## Brief
Where in the listing does the word "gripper" appear? Report each line that holds it.

- - - - -

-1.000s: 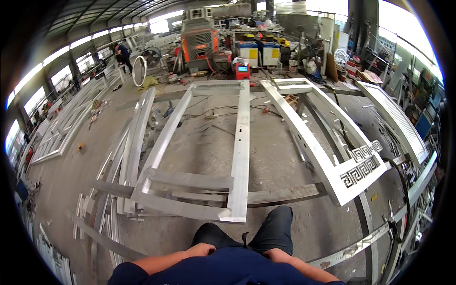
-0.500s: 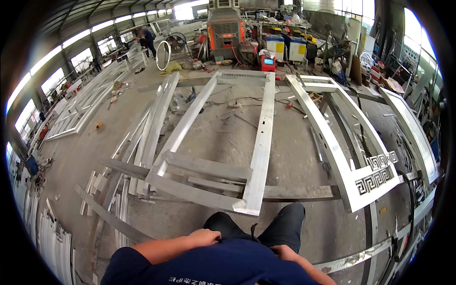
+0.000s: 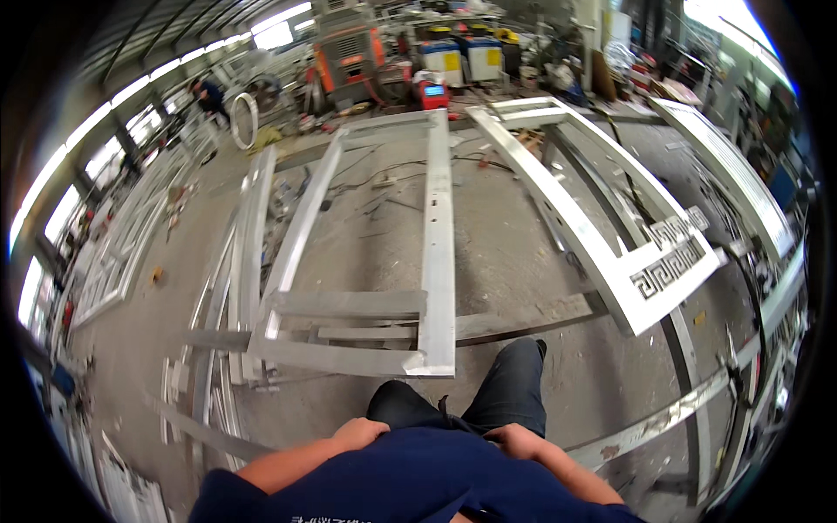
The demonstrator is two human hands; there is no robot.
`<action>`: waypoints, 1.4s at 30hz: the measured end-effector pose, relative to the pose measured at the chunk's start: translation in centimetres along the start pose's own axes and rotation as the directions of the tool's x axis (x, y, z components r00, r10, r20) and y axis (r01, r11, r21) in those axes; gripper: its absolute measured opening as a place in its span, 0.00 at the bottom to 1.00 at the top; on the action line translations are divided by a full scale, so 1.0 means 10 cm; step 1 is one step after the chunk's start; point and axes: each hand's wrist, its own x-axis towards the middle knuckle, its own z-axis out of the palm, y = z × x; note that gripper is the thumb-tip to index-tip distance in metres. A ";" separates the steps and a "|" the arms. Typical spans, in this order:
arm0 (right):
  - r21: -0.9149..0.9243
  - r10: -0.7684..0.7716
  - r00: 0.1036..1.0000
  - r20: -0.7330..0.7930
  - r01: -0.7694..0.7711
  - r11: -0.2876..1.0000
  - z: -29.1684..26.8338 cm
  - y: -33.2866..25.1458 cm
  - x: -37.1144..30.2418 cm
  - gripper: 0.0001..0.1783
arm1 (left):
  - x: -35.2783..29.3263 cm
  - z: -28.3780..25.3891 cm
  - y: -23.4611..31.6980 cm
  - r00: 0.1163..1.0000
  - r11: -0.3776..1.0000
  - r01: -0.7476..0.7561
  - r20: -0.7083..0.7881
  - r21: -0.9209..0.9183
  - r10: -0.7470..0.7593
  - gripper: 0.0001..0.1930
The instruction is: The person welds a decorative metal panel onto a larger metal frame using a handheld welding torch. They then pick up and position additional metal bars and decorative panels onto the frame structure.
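1. Left hand (image 3: pixel 360 431): rests at the waist, against dark grey trousers (image 3: pixel 510 383) and a navy blue short-sleeved shirt (image 3: pixel 410 475). Fingers curl inward; from where I stand, I cannot tell whether the tips pinch cloth.
2. Right hand (image 3: pixel 516 441): rests at the opposite side of the waist, touching the same clothing. Fingers bend inward, tips partly hidden; I cannot tell whether they are spread or pressed together.
3. Silver rectangular metal frame (image 3: pixel 438 235): lies ahead of both sets of fingers, apart from them, its near end closest. Its right-hand upright carries small dark holes.
4. Grey metal beam (image 3: pixel 527 318): runs crosswise ahead of the right fingers, showing on both sides of the frame's near end.
5. White metal frame (image 3: pixel 580 235) with grey Greek-key fretwork (image 3: pixel 667 268): lies ahead and right of the right fingers, well apart.
6. Long silver metal bars (image 3: pixel 253 227): lie ahead and left of the left fingers, beside the silver frame.
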 end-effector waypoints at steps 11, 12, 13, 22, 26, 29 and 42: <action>0.186 0.052 0.998 -0.019 -0.047 0.981 0.12 0.18 -0.28 0.20 | 0.09 0.09 0.07 0.982 0.962 -0.002 0.180 -0.273 0.053 0.13; 0.198 0.049 0.999 -0.014 -0.046 0.979 0.11 0.21 -0.29 0.20 | 0.17 0.10 -0.03 0.975 0.952 -0.008 0.208 -0.306 0.075 0.14; 0.228 0.015 1.000 -0.017 -0.011 0.973 0.12 0.28 -0.29 0.21 | 0.28 0.07 -0.12 0.969 0.904 0.054 0.242 -0.425 0.056 0.14; 0.679 0.420 0.816 -0.397 -0.047 0.733 -0.69 0.98 -0.57 0.21 | 2.01 -0.60 0.32 0.879 0.992 -0.091 -0.475 -0.091 0.037 0.23; 0.506 0.502 0.574 -0.647 -0.170 0.846 -1.20 1.55 -0.64 0.23 | 2.93 -0.46 0.28 0.904 0.985 -0.079 -0.406 0.154 0.137 0.38; 0.448 0.473 0.461 -0.751 -0.172 0.878 -1.75 1.87 -0.71 0.24 | 3.34 -0.32 0.41 0.928 0.935 -0.009 -0.346 0.355 0.141 0.42; 0.119 0.190 0.019 -0.982 -0.718 0.686 -5.08 3.54 0.00 0.44 | 3.46 -0.31 0.32 0.888 0.886 -0.098 -0.363 0.453 0.284 0.38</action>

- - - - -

## Response box
`<action>`: waypoints, 1.4s at 30hz: the measured end-effector pose, relative to the pose measured at the chunk's start: translation in centimetres along the start pose's own axes and rotation as the directions of the tool's x axis (x, y, z components r00, r10, r20) and y axis (r01, r11, r21) in those axes; gripper: its absolute measured opening as a place in its span, 0.00 at the bottom to 1.00 at the top; on the action line translations are divided by a full scale, so 1.0 means 10 cm; step 1 is one step after the chunk's start; point and axes: each hand's wrist, its own x-axis towards the middle knuckle, its own z-axis out of the palm, y = z × x; note that gripper is the thumb-tip to index-tip distance in metres. A ";" separates the steps and a "|" the arms. Typical spans, in this order:
  - gripper: 0.0001..0.1783
  - gripper: 0.0001..0.1930

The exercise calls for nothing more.